四国の知人から聞いた話があります。

「里山でマムシ被害を防ぐために、髪の毛を燃やすんだって。そうすると髪の毛の燃える匂いに寄せられてマムシがやってくる。そいつらを捕まえると周囲のマムシを一網打尽にできて、安全を確保できるんだそうな」

ま、まじですか。

僕らの山にはマムシがいます。去年は地主さんが捕まえて、ご丁寧にペットボトルに入れて生きたままプレゼントしてくださいました。そのときは勇気を出して締めて、丸焼きにしていただきました。鶏肉のようでそこそこ美味しかったです。

それならば。マムシを集めて全部料理しちゃえば、安全も確保できるし、美味しいし完璧じゃないの…。ってことで、僕らのフィールドでやってみようということに相成りました。

髪の毛はノリノリの原っぱ仲間K子が美容院から頂戴してきたようで(なんという行動力!)豊富にあります。

本日は原っぱのフィールドワークデー。マムシを集めるという話を聞いて、全力で逃げ出す子、ツルハシを構える子、大きなネットを用意する子…。彼らの頭のなかで、マムシはどんな大きさで、どんなスピードで飛び出してくる想定なのでしょう…。

けっさくはこちら。ワナです。しかも、えさに死んだネズミが必要らしく、まずはネズミを捕まえるところから始まる模様…。

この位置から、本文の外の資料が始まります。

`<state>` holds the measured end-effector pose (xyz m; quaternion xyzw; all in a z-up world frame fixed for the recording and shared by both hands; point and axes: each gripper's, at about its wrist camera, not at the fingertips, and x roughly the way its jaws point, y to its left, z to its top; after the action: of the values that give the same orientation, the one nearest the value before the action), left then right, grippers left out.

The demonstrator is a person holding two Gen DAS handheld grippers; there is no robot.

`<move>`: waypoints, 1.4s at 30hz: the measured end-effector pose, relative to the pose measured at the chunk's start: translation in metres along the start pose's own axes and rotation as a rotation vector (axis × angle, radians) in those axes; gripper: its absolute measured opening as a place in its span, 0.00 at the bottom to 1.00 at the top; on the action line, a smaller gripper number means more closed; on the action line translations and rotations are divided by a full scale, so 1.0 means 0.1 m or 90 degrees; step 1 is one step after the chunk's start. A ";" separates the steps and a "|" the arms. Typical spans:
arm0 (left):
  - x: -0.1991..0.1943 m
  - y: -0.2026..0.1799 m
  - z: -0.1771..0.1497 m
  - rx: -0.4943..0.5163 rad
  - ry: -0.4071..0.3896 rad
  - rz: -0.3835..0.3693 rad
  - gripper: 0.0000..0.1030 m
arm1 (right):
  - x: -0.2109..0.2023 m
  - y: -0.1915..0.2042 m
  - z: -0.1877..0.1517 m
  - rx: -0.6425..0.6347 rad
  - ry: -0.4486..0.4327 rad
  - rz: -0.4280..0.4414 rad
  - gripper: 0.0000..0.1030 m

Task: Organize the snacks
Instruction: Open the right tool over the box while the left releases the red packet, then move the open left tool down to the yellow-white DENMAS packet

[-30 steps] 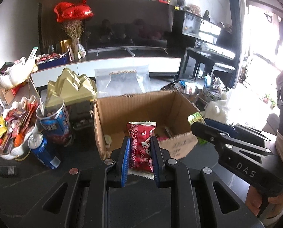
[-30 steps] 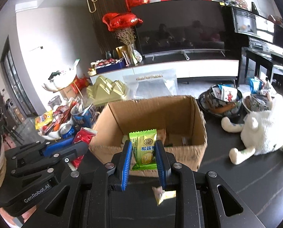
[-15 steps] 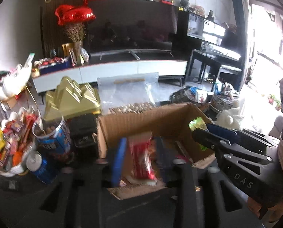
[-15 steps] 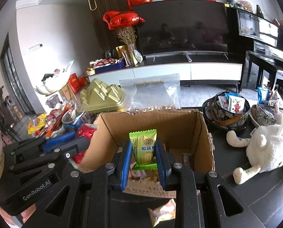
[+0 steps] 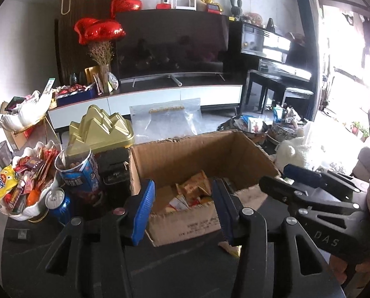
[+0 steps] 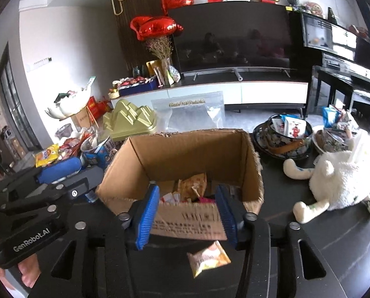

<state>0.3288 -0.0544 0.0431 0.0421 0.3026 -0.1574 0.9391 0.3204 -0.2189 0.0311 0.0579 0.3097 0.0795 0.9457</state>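
An open cardboard box (image 5: 200, 154) stands on the dark table and holds several snack packets (image 5: 192, 193); it also shows in the right wrist view (image 6: 192, 154) with the packets (image 6: 192, 186) inside. My left gripper (image 5: 182, 211) is open and empty in front of the box's near wall. My right gripper (image 6: 187, 213) is open and empty just above the box's near flap. A small orange packet (image 6: 208, 260) lies on the table in front of the box, under the right gripper.
A white bowl of snacks (image 5: 23, 186), a blue can (image 5: 58, 203), a blue tub (image 5: 80, 173) and a gold tin (image 5: 100, 129) stand left of the box. A white plush toy (image 6: 339, 181) and dark bowls (image 6: 284, 134) of packets are right. A clear zip bag (image 6: 190, 114) stands behind.
Both grippers have opened. The red packet left the left gripper and the green packet left the right gripper. Both grippers stand nearer the box opening.
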 end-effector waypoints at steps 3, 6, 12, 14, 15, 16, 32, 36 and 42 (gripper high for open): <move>-0.10 -0.10 -0.05 0.011 -0.006 -0.001 0.48 | -0.15 -0.05 -0.07 0.006 -0.006 -0.012 0.51; -0.15 -0.19 -0.09 0.020 -0.008 -0.008 0.50 | -0.27 -0.13 -0.15 0.017 -0.011 -0.034 0.56; -0.12 -0.40 -0.22 0.038 0.007 -0.031 0.51 | -0.42 -0.31 -0.33 0.048 -0.009 -0.068 0.57; -0.08 -0.46 -0.28 0.043 0.015 -0.043 0.51 | -0.43 -0.38 -0.40 0.057 0.001 -0.074 0.57; -0.06 -0.49 -0.30 0.045 0.017 -0.047 0.51 | -0.42 -0.40 -0.43 0.061 0.005 -0.076 0.57; -0.04 -0.51 -0.32 0.046 0.022 -0.052 0.51 | -0.42 -0.43 -0.46 0.066 0.009 -0.078 0.57; 0.43 -0.75 -0.70 0.061 0.084 -0.086 0.51 | -0.16 -0.80 -0.93 0.118 0.062 -0.102 0.57; 0.60 -0.79 -0.81 0.067 0.104 -0.091 0.51 | -0.08 -0.88 -1.01 0.118 0.077 -0.115 0.57; 0.82 -0.84 -0.95 0.081 0.124 -0.101 0.51 | 0.08 -1.00 -1.11 0.134 0.109 -0.125 0.57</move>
<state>0.3121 -0.1391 -0.0810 0.0930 0.3837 -0.2450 0.8855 0.2724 -0.3086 -0.0785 0.1192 0.3996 -0.0420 0.9079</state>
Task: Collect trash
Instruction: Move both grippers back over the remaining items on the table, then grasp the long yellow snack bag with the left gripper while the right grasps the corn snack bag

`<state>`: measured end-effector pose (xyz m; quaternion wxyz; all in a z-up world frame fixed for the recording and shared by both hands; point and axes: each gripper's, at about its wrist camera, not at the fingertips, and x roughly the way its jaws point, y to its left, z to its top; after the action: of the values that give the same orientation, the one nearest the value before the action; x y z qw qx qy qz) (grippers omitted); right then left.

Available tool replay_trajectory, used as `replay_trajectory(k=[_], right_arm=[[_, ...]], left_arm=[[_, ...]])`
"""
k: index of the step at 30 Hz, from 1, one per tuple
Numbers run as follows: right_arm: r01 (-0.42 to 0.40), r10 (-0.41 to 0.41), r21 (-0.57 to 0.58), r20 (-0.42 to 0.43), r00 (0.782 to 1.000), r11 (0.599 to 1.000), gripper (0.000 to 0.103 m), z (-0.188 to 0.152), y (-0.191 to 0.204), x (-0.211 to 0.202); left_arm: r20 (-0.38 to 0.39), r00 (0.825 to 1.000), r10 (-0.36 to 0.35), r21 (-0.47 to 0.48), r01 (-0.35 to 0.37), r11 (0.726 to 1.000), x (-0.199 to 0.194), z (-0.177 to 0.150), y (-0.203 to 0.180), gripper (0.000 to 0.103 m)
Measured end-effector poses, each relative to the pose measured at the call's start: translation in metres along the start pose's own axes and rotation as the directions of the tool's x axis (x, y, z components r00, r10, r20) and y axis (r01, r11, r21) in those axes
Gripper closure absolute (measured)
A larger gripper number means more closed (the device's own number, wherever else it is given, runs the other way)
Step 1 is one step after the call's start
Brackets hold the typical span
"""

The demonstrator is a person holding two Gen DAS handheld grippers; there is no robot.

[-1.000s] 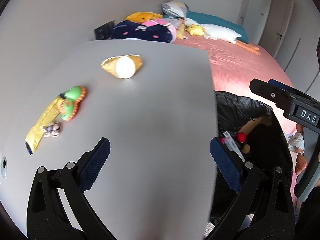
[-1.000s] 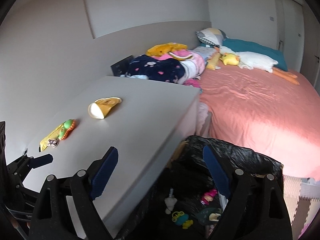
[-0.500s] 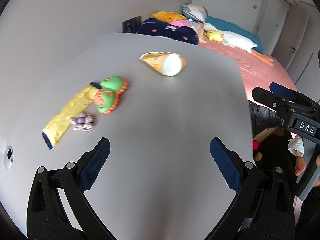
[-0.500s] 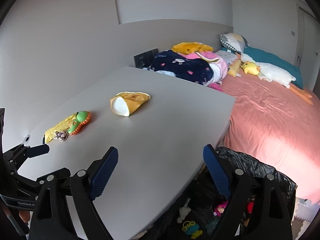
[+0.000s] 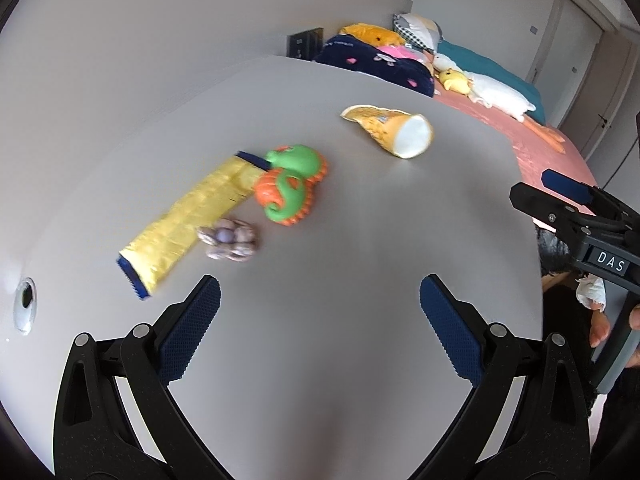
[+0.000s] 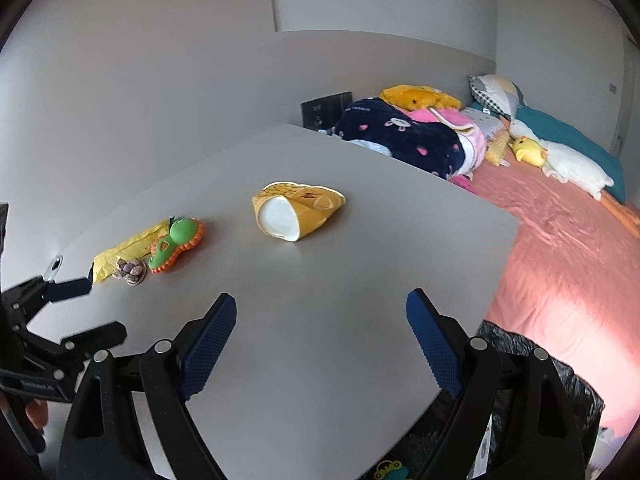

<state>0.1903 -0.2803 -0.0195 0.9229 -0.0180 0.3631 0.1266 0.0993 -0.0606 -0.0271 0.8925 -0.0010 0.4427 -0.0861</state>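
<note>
The left gripper (image 5: 320,304) and right gripper (image 6: 322,322) are held with fingers spread and nothing between them, above the grey table (image 5: 340,360). Farther on, a yellow wrapper (image 5: 188,220), a green-orange toy (image 5: 294,184) and a crushed paper cup (image 5: 394,130) are seen lying on the table. A black trash bag (image 6: 560,376) is positioned at the table's right edge.

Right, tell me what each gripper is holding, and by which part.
Nothing is held. The left gripper and right gripper both hang over the table with jaws spread wide and nothing between them.
</note>
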Motion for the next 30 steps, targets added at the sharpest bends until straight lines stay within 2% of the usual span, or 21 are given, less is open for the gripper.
replay_trajectory(k=[6, 12, 16, 24, 29, 30], right_arm=[[-0.01, 0.009, -0.03, -0.002, 1.0, 1.0, 0.016, 0.011, 0.006, 0.013], [-0.015, 0.012, -0.117, -0.024, 1.0, 0.993, 0.016, 0.022, 0.018, 0.033], [-0.012, 0.005, -0.166, -0.043, 0.999, 0.986, 0.016, 0.028, 0.024, 0.048], [-0.027, 0.013, -0.268, -0.053, 0.999, 0.963, 0.016, 0.038, 0.034, 0.075], [-0.037, 0.025, -0.359, -0.037, 0.999, 0.933, 0.016, 0.046, 0.041, 0.089], [-0.037, 0.024, -0.374, -0.038, 0.999, 0.927, 0.019, 0.047, 0.042, 0.092]], left_arm=[[0.004, 1.0, 0.025, 0.0, -0.025, 1.0, 0.0, 0.008, 0.022, 0.006], [0.001, 1.0, 0.03, -0.02, -0.03, 0.999, 0.004, 0.015, 0.049, 0.006], [-0.003, 0.998, 0.059, -0.022, -0.059, 0.998, 0.011, 0.018, 0.061, 0.007], [-0.061, 0.994, 0.095, 0.008, -0.095, 0.995, 0.04, 0.032, 0.077, 0.018], [-0.082, 0.992, 0.091, 0.001, -0.091, 0.996, 0.049, 0.04, 0.089, 0.021], [-0.088, 0.992, 0.092, 0.005, -0.092, 0.996, 0.052, 0.042, 0.091, 0.021]])
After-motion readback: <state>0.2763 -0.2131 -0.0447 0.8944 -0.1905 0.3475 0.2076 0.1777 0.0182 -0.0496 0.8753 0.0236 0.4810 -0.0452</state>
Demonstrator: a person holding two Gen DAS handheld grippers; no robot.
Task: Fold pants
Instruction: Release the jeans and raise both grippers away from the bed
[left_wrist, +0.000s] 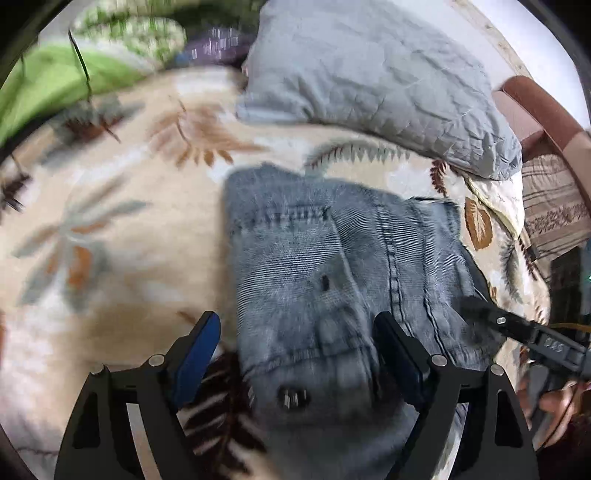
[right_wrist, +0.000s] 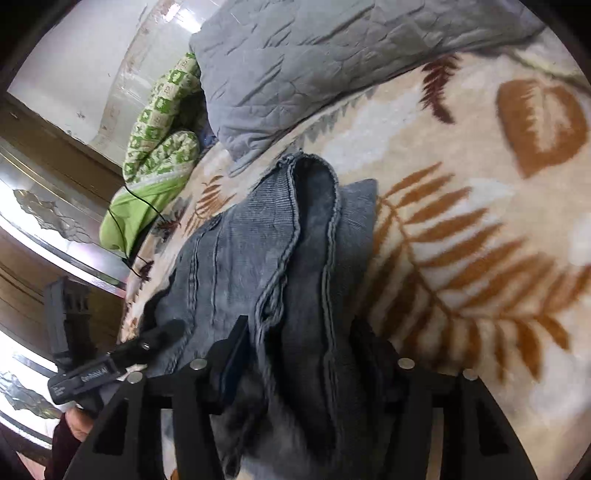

そんなこんなでギャーギャー子どもらが大騒ぎしている中、髪の毛に火をつける。

臭い。なんというか嫌な臭い。いやーなにおい。僕らの山中に匂いが立ち込めます。

うん、確かにヘビが出てきそうな臭い。

・・・。

燃え続けること30分。嫌なにおいだけまき散らして、髪の毛たちは燃え尽きました。

ちーん。マムシ、現れず。
そりゃそうよね、子どもらがこんなに大騒ぎしているところに出てくるはずもないか・・・。作戦を考え直します。